Near by, upon a promontory projecting out from the precipice, a beautiful Byzantine church has been erected as a memorial to a tea merchant of Moscow named Kouzedneff, who had a winter villa on the coast immediately below. The interior of the church is extravagantly decorated and with much taste, and among the paintings is the Christmas scene in the manger at Bethlehem. A beautiful babe lies on a pile of straw in a stable, emitting a halo of light from its entire body, like a block of phosphorus or radium, while a girl and a young man in the costumes of Russian peasants look down in adoration upon their child.
Aloupka is not so fashionable as Yalta, but is more beautiful. The location is more picturesque and the surroundings are more attractive. It is an assortment of hotels, boarding-houses, and sanitariums collected around one of the most unique and fascinating country seats I have ever seen—the palace of the Woronzoff family, built in 1839 by a governor of the Crimea of that name. He was one of the most famous fighters in Russian history and one of the ablest executives, and contributed more to the glory of Catherine the Great than almost any other of her servants. He was viceroy of the Crimea and afterward of the Caucasus, and his grandson, Prince Woronzoff Dashkoff, is governor-general of the Caucasus to-day.

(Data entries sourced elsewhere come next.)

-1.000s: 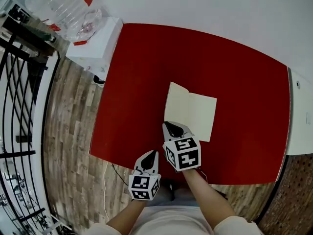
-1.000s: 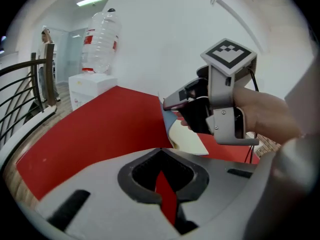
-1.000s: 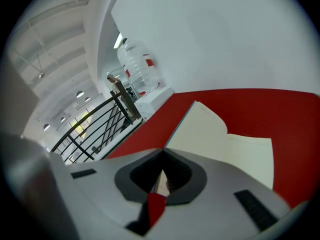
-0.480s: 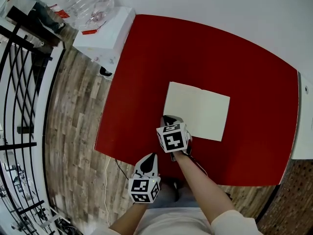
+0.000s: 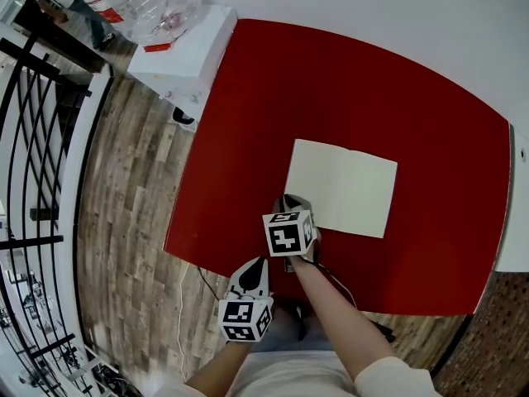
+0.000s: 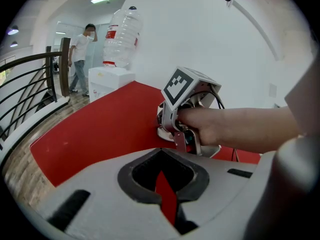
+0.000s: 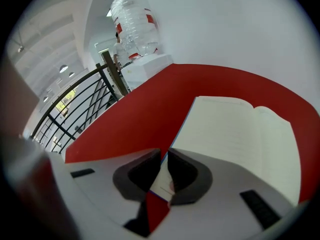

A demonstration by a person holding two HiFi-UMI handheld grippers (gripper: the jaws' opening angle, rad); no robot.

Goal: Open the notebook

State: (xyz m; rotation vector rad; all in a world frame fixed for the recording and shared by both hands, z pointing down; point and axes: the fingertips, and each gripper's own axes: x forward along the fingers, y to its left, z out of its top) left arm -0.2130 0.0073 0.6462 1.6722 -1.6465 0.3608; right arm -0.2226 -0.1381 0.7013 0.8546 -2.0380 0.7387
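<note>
The notebook (image 5: 340,187) now lies open and flat on the red tabletop (image 5: 248,122); a second ago its left leaf stood raised. My right gripper (image 5: 287,203) has sunk to the near left corner. Its fingers have just been opening, leaving a narrow gap with the leaf's corner loose between them. My left gripper (image 5: 257,263) hangs by the near edge as before, fingers together and empty.

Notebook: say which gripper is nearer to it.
Right. The right gripper is at the notebook's near left corner, that corner between its jaws, which have just been opening. The left gripper hangs back at the table's near edge.
</note>
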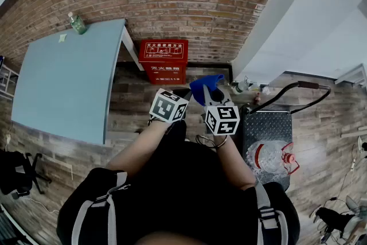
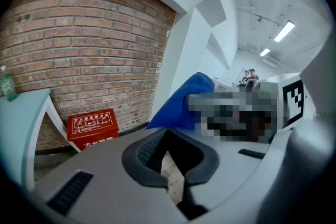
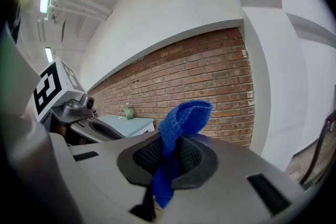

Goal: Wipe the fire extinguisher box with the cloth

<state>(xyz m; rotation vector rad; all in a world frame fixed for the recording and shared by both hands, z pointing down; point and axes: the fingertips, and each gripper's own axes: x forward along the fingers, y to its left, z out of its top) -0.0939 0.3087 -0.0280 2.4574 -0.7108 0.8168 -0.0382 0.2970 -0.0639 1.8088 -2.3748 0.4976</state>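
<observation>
The red fire extinguisher box [image 1: 163,60] stands on the floor against the brick wall, ahead of both grippers; the left gripper view shows this box [image 2: 93,127] at lower left. My right gripper [image 1: 210,94] is shut on a blue cloth [image 1: 206,85], which sticks up from between its jaws as a folded loop [image 3: 184,118], with an end hanging down below the pads of the right gripper [image 3: 176,148]. My left gripper [image 1: 181,93] is held close beside it, and the jaws of the left gripper [image 2: 169,141] are shut with nothing in them. Both are well short of the box.
A light blue table [image 1: 69,83] with a green bottle [image 1: 77,24] stands left of the box. At the right is a metal hand cart [image 1: 266,123] carrying a large water bottle [image 1: 274,159]. A white wall corner [image 1: 269,14] rises to the right of the box.
</observation>
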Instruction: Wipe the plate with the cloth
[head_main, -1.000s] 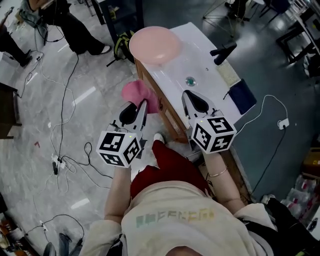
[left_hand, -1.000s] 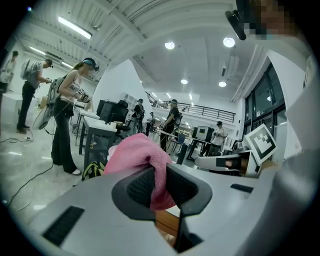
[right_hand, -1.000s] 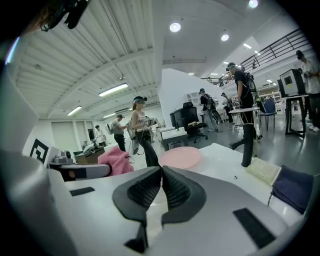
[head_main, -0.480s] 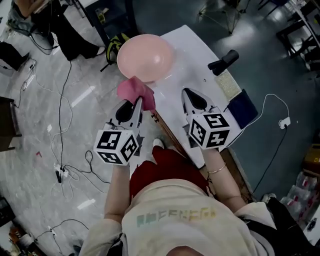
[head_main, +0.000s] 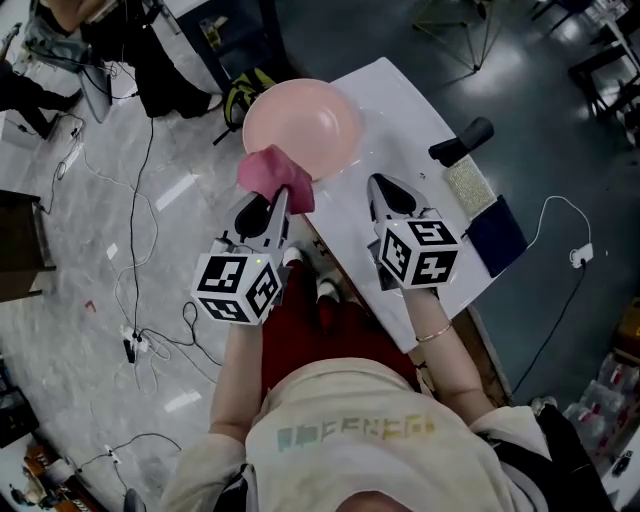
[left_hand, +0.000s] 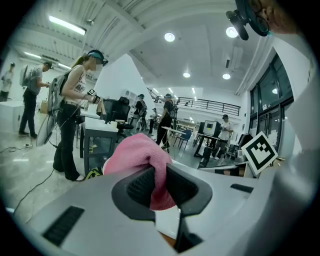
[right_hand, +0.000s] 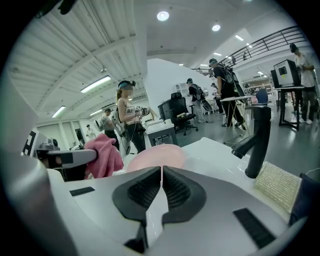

The Woronzoff palace occupies a terrace one hundred and fifty feet or so above the Black Sea, and a stately stairway, fit for any palace, extends from the threshold of the main entrance to the edge of the water, being guarded on both sides by marble lions, some of them asleep, some of them awake, some of them yawning and others in a playful mood. The façade was copied from one of the palaces of the Alhambra, which critics have pronounced very much out of place on a Tudor castle. Four Byzantine towers at the corners of the walls have also been objected to as untasteful intrusions. The rest of the architecture is in harmony and resembles that of an English castle of the period of Henry VIII. It was built by Sir Matthew Blore, an English architect.